Levosimendan Administration in Neonates With Transposition of the Great Arteries

This study has been completed.
Sponsor:
Information provided by (Responsible Party):
Zaccaria Ricci, Bambino Gesù Hospital and Research Institute
ClinicalTrials.gov Identifier:
NCT01120106
First received: May 6, 2010
Last updated: June 22, 2012
Last verified: June 2012
  Purpose

Calcium sensitizer drugs such as Levosimendan may exert anti-ischemic effect in addition to positive inotropic and anti-stunning effects mediated by the opening of ATP-sensitive potassium (KATP) channels. The aim of the study is to test the myocardial protection effect of peri-operative iv infusion of Levosimendan in a cohort of neonates affected by transposition of the great arteries undergoing surgical correction by arterial switch.

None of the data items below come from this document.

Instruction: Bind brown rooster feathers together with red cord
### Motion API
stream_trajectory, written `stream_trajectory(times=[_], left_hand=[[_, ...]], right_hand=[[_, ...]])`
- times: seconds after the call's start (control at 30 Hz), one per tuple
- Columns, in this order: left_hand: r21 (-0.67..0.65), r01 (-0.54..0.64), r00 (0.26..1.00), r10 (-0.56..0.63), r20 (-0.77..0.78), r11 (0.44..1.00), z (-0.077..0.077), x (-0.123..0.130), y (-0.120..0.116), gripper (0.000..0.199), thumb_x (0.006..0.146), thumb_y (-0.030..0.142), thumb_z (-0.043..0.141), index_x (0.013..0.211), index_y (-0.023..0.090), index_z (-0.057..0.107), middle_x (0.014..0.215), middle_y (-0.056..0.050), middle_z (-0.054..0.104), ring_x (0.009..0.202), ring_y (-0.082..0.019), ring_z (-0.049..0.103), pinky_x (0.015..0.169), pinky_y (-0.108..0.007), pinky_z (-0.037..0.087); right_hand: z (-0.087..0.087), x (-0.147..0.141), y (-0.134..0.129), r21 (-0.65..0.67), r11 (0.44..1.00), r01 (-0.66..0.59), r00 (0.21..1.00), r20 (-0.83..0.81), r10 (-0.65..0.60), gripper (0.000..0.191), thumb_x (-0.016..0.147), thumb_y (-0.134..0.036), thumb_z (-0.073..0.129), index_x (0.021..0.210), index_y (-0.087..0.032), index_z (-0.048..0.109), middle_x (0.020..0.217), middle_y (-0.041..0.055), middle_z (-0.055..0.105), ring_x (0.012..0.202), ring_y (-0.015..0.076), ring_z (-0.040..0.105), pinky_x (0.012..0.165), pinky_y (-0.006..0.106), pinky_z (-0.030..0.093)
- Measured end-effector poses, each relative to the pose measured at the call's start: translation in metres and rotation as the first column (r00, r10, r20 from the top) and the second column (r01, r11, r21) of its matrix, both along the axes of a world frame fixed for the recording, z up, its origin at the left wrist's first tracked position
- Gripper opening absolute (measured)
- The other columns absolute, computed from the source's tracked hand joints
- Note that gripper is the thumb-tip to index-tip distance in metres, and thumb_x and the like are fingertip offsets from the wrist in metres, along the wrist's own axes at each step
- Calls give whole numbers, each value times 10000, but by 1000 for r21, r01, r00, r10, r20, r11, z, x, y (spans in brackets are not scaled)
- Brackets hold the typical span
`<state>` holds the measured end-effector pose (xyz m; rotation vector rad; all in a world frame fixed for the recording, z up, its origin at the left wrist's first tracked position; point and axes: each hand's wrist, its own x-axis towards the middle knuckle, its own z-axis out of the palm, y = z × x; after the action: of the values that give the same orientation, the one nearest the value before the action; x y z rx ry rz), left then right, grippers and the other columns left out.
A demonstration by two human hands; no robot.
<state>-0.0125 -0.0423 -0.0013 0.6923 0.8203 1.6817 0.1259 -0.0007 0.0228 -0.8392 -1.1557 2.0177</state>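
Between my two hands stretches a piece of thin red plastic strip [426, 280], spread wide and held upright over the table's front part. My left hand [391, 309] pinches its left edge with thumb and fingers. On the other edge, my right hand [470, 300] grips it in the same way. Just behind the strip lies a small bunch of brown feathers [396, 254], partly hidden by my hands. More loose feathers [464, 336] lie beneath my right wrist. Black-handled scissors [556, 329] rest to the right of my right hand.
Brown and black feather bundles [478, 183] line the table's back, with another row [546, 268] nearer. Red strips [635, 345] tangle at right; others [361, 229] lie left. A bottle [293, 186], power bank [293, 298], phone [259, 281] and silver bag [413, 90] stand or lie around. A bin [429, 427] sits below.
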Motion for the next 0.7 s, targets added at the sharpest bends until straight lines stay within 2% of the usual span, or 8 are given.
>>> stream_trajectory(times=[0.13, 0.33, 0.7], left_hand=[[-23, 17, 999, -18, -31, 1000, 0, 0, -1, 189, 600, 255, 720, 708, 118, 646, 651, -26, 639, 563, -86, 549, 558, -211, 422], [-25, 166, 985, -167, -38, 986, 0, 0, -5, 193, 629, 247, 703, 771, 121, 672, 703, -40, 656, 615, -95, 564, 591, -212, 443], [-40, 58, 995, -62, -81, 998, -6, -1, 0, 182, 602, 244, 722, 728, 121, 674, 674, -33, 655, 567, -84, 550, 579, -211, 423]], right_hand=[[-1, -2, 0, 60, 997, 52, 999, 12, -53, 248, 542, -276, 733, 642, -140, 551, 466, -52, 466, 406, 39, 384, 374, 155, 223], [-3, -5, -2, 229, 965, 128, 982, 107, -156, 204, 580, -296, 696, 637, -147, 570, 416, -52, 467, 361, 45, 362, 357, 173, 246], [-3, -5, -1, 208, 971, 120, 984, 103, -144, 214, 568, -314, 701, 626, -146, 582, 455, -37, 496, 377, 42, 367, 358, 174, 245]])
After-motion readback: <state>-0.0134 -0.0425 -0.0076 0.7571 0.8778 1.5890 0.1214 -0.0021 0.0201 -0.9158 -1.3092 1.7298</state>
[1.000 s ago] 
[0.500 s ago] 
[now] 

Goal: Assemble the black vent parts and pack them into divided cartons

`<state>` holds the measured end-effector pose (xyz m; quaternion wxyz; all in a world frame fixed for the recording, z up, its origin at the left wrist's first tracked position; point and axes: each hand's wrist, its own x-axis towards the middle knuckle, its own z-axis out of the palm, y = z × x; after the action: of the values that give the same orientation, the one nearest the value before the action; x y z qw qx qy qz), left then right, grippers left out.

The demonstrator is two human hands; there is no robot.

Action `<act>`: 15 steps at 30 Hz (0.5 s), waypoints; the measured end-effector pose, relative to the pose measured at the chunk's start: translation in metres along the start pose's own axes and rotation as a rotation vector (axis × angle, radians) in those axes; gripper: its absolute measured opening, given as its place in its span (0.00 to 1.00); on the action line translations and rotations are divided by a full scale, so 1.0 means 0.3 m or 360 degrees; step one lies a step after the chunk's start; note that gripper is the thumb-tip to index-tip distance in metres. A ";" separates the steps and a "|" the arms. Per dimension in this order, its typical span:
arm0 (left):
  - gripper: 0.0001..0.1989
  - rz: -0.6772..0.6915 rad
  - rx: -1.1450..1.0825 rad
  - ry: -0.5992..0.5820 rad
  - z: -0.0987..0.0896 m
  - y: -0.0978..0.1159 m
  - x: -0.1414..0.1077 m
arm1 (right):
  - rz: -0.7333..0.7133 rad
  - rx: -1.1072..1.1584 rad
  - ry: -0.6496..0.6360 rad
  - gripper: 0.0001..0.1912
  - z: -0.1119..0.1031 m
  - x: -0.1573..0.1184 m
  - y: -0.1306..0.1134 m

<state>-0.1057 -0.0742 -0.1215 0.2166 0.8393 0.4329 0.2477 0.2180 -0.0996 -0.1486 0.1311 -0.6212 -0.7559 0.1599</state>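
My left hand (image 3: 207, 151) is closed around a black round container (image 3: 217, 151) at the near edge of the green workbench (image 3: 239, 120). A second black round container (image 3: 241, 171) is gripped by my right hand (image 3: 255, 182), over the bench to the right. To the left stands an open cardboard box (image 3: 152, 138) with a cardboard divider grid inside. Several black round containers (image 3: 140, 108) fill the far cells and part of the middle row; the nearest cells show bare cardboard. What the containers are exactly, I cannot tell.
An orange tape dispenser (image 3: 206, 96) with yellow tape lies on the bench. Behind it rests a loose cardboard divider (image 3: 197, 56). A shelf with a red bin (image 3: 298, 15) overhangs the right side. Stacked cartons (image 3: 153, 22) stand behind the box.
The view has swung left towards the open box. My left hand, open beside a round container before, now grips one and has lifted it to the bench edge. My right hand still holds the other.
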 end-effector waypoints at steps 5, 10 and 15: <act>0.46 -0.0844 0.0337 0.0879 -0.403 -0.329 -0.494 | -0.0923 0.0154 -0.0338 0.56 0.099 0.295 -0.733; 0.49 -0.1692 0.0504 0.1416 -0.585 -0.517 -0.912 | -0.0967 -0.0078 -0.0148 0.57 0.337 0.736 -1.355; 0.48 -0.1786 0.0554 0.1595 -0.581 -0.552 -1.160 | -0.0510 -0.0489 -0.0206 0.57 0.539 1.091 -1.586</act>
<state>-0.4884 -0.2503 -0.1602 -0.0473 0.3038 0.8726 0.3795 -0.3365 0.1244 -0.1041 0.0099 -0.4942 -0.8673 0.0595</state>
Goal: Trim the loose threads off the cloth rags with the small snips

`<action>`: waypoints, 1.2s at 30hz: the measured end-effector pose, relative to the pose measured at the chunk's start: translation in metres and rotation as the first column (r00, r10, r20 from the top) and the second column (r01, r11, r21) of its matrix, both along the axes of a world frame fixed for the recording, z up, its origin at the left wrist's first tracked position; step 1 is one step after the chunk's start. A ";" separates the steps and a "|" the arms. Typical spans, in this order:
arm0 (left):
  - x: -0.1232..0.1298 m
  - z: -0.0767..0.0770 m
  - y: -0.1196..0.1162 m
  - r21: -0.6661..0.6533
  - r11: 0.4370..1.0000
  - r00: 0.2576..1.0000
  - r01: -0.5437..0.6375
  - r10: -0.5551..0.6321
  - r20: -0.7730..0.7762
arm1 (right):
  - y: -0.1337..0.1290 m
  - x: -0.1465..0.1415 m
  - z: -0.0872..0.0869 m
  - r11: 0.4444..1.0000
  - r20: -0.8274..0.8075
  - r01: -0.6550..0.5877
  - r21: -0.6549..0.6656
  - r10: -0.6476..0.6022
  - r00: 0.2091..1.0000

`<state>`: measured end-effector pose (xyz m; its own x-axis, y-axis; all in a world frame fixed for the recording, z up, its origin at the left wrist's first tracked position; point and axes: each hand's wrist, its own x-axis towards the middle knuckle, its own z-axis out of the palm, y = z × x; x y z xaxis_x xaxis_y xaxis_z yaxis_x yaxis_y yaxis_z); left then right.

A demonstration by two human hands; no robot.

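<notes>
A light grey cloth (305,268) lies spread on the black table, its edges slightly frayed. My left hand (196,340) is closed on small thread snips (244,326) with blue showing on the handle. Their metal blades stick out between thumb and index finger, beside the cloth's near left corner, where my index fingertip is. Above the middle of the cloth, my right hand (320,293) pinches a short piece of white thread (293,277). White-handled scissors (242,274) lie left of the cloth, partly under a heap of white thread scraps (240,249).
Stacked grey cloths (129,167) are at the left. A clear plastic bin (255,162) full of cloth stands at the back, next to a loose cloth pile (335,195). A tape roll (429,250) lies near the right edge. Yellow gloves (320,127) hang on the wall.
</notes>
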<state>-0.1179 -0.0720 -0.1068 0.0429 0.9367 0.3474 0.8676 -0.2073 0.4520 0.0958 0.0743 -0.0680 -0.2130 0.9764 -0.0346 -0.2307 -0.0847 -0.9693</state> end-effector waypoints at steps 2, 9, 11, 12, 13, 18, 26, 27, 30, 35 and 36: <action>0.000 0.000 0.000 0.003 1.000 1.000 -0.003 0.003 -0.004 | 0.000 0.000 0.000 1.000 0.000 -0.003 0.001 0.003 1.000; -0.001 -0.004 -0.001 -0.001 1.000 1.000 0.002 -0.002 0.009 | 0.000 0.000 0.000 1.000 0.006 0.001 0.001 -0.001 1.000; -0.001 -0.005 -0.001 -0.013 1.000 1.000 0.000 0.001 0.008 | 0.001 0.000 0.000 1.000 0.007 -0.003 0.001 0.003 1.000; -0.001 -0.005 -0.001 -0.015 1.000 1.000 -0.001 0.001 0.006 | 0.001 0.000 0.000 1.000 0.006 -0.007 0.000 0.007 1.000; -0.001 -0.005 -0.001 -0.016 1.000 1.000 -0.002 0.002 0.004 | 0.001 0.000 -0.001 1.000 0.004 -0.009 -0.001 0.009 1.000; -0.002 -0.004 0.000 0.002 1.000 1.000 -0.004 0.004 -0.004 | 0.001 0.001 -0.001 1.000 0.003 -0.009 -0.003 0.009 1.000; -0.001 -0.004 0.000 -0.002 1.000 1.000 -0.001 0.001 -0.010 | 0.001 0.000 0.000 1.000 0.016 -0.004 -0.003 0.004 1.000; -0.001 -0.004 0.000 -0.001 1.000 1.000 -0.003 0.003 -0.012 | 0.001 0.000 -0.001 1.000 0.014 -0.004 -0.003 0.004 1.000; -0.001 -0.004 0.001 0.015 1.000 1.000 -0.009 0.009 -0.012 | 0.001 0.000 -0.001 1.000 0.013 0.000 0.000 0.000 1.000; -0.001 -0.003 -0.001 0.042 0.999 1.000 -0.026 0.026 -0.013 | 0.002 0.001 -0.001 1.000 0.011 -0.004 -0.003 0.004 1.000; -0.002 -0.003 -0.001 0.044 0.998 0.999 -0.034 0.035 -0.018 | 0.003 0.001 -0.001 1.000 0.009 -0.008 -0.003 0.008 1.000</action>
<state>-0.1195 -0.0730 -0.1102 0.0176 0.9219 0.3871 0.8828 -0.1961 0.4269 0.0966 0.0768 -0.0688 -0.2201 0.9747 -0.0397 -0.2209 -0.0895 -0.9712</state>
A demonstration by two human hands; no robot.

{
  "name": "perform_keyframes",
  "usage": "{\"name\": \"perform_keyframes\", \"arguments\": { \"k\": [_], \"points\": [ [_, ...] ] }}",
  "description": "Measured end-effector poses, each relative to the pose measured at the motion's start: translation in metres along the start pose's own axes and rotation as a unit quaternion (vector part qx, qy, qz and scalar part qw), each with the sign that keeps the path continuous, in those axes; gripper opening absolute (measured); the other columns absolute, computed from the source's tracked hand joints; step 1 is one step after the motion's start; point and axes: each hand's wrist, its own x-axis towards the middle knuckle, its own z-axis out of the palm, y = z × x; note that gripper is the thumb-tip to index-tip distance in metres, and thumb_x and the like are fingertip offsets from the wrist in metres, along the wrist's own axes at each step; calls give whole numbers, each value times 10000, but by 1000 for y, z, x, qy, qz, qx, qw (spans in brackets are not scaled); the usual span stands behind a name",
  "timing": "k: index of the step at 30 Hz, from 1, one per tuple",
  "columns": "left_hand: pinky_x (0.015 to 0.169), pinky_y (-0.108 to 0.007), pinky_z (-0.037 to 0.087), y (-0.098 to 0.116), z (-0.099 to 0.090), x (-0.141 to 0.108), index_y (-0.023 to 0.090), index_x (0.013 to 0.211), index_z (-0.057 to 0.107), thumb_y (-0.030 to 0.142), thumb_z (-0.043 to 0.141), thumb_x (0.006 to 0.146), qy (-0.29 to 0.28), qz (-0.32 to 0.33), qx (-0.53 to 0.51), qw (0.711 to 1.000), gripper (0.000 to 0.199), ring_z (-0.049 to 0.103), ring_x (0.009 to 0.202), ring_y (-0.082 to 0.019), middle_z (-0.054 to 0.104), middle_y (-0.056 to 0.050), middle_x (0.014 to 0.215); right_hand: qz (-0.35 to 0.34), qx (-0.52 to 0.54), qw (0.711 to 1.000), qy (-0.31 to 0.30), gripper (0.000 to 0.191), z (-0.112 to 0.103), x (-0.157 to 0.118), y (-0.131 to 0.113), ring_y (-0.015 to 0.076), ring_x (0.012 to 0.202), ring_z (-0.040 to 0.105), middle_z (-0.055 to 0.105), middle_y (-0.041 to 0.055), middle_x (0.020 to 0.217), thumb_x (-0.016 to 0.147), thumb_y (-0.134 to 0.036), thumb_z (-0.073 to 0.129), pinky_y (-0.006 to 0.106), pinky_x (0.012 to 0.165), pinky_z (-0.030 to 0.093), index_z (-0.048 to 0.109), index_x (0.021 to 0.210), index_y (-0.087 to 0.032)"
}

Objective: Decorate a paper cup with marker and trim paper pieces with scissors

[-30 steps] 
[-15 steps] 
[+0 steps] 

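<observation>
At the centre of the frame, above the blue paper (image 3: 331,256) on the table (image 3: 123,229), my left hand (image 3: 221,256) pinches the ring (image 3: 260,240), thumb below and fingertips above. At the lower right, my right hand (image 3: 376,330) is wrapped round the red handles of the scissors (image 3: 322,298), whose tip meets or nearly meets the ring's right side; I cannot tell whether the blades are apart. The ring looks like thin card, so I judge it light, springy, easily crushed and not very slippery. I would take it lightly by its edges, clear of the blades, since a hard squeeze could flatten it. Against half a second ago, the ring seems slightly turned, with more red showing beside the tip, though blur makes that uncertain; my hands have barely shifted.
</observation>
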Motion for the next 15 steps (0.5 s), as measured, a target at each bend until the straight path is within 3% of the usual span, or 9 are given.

Condition Intervention Phase
Low Cardiac Output Syndrome
Drug: levosimendan
Drug: placebo
Phase 2

Study Type: Interventional
Study Design: Allocation: Randomized
Endpoint Classification: Safety/Efficacy Study
Intervention Model: Parallel Assignment
Masking: Open Label
Primary Purpose: Treatment
Official Title: Perioperative Levosimendan Administration in Neonates With Transposition of the Great Arteries: Randomized Controlled Trial

Resource links provided by NLM:


Further study details as provided by Bambino Gesù Hospital and Research Institute:

Primary Outcome Measures:
  • lower inotropic score in the levosimendan group [ Time Frame: Time points: from T0 (within 1 hour of intensive care unit admission) to T7 (72nd post operative hour) through T2, T3, T4, T5, T6, T7) ] [ Designated as safety issue: No ]
    inotropic score will be calculated as: dopamine (mcg/Kg/min) * 1 + milrinone (mcg/Kg/min) * 15 + epinephrine (mcg/Kg/min) * 100.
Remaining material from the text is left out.